Time to come up with a fake persona

I think that even the most casual of readers here will notice that I often parrot the Washington Post. That’s because I read the paper each morning on the web as I lay in bed debating whether I will get up and go to work.
But no more: The Washington Post has decided that their ad-laden website, where articles are split into several pages in order to load even more ads, will henceforth require you to disclose your job title, description of job responsibility, size of your company, industry, e-mail address, password, gender, age, zip code, and home address. Your home address, where they state that they will not promise to send mail.
I think NOT.
Now comes the choice: is buying the paper now cheaper, privacy-wise, then reading it free online?

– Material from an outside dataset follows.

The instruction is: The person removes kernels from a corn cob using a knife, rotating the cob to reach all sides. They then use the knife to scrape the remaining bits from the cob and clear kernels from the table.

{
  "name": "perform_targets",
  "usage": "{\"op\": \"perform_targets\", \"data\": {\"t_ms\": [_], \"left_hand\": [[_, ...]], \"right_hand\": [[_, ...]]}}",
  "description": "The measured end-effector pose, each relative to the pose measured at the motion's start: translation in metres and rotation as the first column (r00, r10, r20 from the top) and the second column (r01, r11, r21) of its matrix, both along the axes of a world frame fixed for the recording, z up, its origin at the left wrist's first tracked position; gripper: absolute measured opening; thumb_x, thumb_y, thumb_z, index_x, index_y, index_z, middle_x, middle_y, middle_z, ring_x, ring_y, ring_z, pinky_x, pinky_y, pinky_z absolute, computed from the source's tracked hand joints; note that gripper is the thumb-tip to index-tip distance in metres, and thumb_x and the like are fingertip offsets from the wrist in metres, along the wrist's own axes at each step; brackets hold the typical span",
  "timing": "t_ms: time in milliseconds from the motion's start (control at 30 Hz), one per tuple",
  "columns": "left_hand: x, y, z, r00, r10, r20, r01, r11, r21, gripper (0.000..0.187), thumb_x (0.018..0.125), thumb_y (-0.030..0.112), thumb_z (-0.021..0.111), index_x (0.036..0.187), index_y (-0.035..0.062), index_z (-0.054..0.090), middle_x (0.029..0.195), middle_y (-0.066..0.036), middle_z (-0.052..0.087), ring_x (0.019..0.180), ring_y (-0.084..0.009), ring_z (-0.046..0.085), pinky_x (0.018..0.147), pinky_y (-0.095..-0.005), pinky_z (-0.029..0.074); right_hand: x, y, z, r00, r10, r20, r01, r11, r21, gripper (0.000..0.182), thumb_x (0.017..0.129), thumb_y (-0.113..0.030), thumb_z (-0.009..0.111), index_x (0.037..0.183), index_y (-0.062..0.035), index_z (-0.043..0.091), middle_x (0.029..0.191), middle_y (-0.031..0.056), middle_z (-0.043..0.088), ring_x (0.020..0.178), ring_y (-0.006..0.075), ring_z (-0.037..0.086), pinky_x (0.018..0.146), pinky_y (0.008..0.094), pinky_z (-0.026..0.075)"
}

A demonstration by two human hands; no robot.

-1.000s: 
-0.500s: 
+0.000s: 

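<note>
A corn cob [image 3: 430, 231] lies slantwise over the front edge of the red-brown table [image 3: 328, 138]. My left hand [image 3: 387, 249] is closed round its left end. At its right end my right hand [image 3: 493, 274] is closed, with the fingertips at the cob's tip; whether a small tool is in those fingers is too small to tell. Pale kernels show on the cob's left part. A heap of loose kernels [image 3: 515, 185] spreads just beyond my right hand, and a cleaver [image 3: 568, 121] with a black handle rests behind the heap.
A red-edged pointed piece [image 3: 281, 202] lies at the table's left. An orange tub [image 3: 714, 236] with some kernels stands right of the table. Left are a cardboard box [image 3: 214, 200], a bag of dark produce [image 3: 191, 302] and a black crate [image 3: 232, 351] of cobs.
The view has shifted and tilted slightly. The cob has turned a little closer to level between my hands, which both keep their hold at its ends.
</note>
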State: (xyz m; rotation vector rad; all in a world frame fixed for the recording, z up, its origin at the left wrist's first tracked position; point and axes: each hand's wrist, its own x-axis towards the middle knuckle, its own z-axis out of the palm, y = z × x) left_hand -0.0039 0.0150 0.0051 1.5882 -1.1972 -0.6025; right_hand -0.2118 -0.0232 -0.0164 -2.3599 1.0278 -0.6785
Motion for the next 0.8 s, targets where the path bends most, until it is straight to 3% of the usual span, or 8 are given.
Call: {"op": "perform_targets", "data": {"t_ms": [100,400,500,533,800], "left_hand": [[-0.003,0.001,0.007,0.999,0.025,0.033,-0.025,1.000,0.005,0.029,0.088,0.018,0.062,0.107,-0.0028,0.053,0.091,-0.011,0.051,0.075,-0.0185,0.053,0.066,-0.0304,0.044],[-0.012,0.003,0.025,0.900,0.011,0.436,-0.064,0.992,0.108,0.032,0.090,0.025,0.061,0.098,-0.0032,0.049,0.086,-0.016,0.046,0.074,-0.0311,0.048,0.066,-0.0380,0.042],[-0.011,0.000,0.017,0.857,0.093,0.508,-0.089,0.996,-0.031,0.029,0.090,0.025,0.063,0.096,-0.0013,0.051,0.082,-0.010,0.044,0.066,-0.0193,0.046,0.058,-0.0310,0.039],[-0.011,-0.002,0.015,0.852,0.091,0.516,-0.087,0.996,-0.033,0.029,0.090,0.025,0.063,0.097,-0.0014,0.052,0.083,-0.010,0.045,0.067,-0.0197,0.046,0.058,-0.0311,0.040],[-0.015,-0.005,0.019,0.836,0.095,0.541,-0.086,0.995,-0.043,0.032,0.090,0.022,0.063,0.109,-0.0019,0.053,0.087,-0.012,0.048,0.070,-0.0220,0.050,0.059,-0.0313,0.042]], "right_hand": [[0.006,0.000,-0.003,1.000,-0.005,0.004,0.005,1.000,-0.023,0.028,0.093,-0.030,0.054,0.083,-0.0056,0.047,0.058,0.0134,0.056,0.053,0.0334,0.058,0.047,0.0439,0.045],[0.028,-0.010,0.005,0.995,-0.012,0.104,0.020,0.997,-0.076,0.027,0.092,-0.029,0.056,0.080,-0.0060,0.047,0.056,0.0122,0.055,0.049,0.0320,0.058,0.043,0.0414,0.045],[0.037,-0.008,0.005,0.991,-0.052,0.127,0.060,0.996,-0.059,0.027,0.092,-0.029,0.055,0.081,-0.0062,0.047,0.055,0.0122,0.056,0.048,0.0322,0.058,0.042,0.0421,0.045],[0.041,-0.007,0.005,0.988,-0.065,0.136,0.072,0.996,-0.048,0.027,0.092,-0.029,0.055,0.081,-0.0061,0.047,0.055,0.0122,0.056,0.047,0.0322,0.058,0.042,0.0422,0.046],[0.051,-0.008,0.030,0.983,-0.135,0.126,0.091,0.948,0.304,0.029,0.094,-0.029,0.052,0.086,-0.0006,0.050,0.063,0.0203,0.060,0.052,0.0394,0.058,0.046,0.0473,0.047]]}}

As an amusing aside, this story appeared on the front page of washingtonpost.com:

E-mail communication to and from The Washington Post was disrupted Thursday after its washpost.com Internet address was shut down because the company failed to renew its $35 annual registration.

The outage did not affect the ability of readers around the world to read the Post’s news Web site, which resides at a separate “domain,” washingtonpost.com. But the newspaper’s journalists and other employees, who rely on e-mail for communication with sources, advertisers and other clients, were without it for part of the day after washpost.com was shut down.

… Champ Mitchell, chief executive of Network Solutions, said that in the past six months the Post was sent “no less than seven” notifications that the registration was about to expire, most of them by e-mail. A manager in the newspaper’s technology division is listed as the contact for the account.
I guess now they have a good excuse for ignoring all the e-mails from the outraged readers reacting to their privacy-busting registration scheme. Sorry, Kat.

1 comment

  • Gene,

    For all the good it’s going to do, I want you to know that I wrote a scathing letter to the Post protesting the information requirements they now have for subscribing. Here’s the content:
    “Dear Washington Post,

    I’m a former Washingtonian and am appalled that my city paper has decided to force more private information from its readers. I can get more anonymity from simply buying the paper on the street and I urge all privacy-loving Washingtonians to do the same. The gleaning of so much demographic info from subscribers accomplishes two things: loss of privacy and more dollars for you because of the people you target with your ads. Ads which will soon outstrip any room you have left for articles.
    I’m very disappointed to hear that, after all, you’re only in it for the money. The actual news doesn’t count anymore.

    Hey, readers – don’t let the Post and other media entities get away with this! When you get online to subscribe, give false information and really mess with the demographics these advertisers so desperately need!

    I’d say best regards, but you’d probably charge me for it.

    Kathleen “Kat” Furman”

    Yeah, like they’ll print this. Let me know if they do, ok?